Pour les entreprises de l’environnement, la REP c’est aussi l’extension des consignes de tri. Les opérateurs du déchet ont dans ce cadre beaucoup innové et investi (on estime à environ 1,2 milliard par an l’investissement de la profession pour de nouvelles filières) pour permettre à leurs centres de tri d’être beaucoup plus performants (trier des produits mélangés, des résines de plastiques…) ou pour une gestion simplifiée des déchets.

Attention cependant, s’adapter aux REP n’est pas la seule préoccupation des collectivités, n’oublions pas les biodéchets pour lesquels les collectivités doivent proposer des solutions sur tout le territoire à la fin de l’année 2023 et autant que possible de manière concertée et cohérente au sein des territoires. « 220 kg d’ordures ménagères par habitant jetées dans la poubelle grise chaque année, environ 90 kg sont des déchets compostables organiques dont 20 à 30 kg de gaspillage alimentaires ». L’appel à projet « Concerto » de l’ADEME est un bel exemple de recherche d’intelligence collective. Dispositif dédié « à tous les acteurs afin de partager un diagnostic, évaluer le gisement, partager des réflexions et des pistes de travail à mettre en place, peut permettre d’éviter des concurrences entre filières, des concurrences entre territoires, sur l’approvisionnement en matière organique, de mettre en place des actions de sensibilisation sur la lutte contre le gaspillage alimentaire, de développer et renforcer des solutions de compostage de proximité qu’il soit individuel ou collectif ou bien de trouver des liens avec des agriculteurs, des industriels, pour gérer et peut être méthaniser ensemble des déchets organiques ». La méthanisation agricole reçoit beaucoup plus d’acceptabilité que des projets plus importants incluant des déchets urbains, néanmoins les consommateurs ne voient pas leurs factures diminuer, ils n’en voient pas le bénéfice. La sensibilisation du public est donc un véritable sujet.

Accélérer par la planification écologique

Pour le ministère, la planification écologique vise à démultiplier un travail partenarial déjà engagé, donner plus de visibilité aux acteurs en précisant un cap, une méthode, des indicateurs, des actions, « en réunissant tous les acteurs autour de la table pour, ensemble, dessiner le futur ».

Pour les industriels « la feuille de route on y croit », « la concertation on l’appelle de tous nos vœux », et nous sommes ravis des dispositifs qui se mettent en place, des soutiens (fond de chaleur de l’ADEME), des appels à projet, de la démarche France 2030.  Au-delà de la concertation, ces dispositions permettent d’avoir de vrais leviers pour la création de nouvelles filières.

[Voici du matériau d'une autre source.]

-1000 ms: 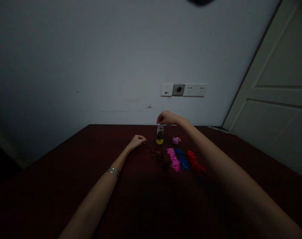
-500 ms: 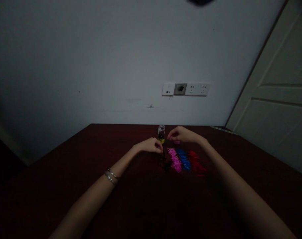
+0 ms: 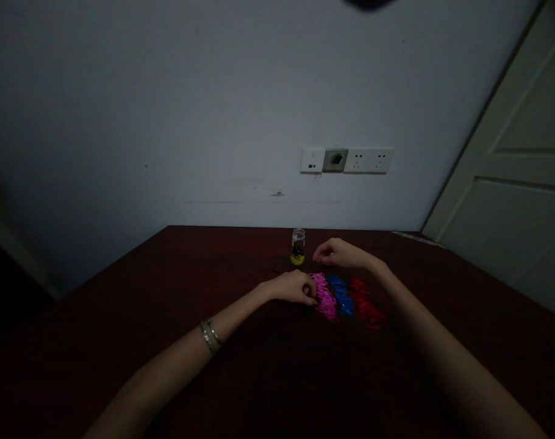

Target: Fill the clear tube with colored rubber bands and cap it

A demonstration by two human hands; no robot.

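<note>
Between the loosely curled hands (image 3: 292,286) (image 3: 341,253) and the wall (image 3: 232,122), the glass jar (image 3: 298,247) stands upright.

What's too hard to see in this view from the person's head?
- Left hand: whether its fingers pinch anything; too dark and small.
- Right hand: whether it holds anything; its own curled fingers hide the grip.
- Glass jar: what its yellow and dark contents are; too small.
- Dark shape: what it is; blurred and cut off by the top edge.
</note>
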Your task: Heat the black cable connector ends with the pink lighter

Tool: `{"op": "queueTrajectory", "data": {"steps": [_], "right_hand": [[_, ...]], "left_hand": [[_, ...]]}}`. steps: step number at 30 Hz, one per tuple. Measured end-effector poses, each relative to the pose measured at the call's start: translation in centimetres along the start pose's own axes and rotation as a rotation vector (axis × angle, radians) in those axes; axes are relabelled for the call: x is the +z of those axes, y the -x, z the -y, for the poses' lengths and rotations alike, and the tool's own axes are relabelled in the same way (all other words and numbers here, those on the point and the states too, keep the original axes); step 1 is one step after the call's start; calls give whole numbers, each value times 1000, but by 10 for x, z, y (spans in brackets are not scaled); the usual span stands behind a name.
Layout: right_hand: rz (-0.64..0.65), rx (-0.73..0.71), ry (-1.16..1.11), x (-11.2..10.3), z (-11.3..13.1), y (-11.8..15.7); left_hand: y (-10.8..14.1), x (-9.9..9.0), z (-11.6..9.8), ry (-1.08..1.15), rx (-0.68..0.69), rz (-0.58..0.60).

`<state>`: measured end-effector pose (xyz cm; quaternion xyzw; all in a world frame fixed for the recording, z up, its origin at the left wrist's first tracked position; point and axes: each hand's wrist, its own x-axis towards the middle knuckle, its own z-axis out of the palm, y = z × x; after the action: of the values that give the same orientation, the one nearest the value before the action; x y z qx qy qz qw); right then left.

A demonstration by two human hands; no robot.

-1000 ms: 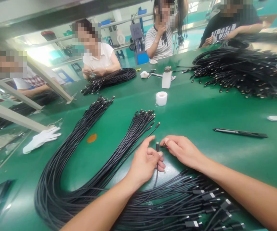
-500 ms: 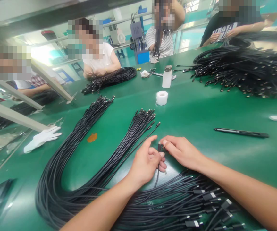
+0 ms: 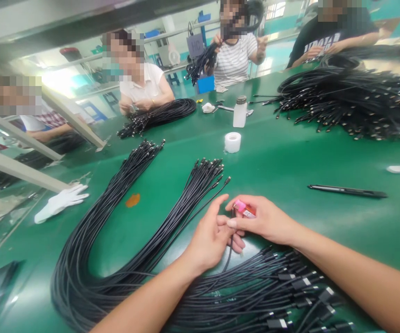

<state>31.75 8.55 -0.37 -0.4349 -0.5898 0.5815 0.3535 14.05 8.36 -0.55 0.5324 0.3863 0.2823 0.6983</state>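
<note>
A single black cable rises from the bundle into my left hand, which is closed on it near its connector. My right hand is closed around a small pink and red object, possibly a lighter, held right beside the cable end. The fingers of both hands touch and partly hide the connector. A U-shaped bundle of black cables lies on the green table, left of and below my hands, with larger connectors under my right forearm.
Beyond my hands stand a white tape roll and a white bottle. A black cutter lies right, a white glove left. A cable pile fills the back right. Several people sit across the table.
The pink and red object now shows in my right hand, which has turned and closed in on my left. Across the table, a person has shifted a raised cable bundle to the left.
</note>
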Motion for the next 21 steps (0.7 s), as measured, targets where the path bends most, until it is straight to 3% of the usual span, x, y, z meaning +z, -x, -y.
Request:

Nous avons aujourd’hui des décisions rapides à prendre pour accélérer. « On appelle à de la lisibilité car investir nécessite un retour sur investissement et on a besoin des engagements des collectivités à nos côtés, des industriels repreneurs de matières premières, des acheteurs des énergies décarbonées et souvent locales, que l’on produit ». Nous y voyons « un véritable levier de réindustrialisation de la France, de nouvelles économies, de nouveaux modèles, de nouvelles usines, de nouvelles compétences et nouveaux emplois ».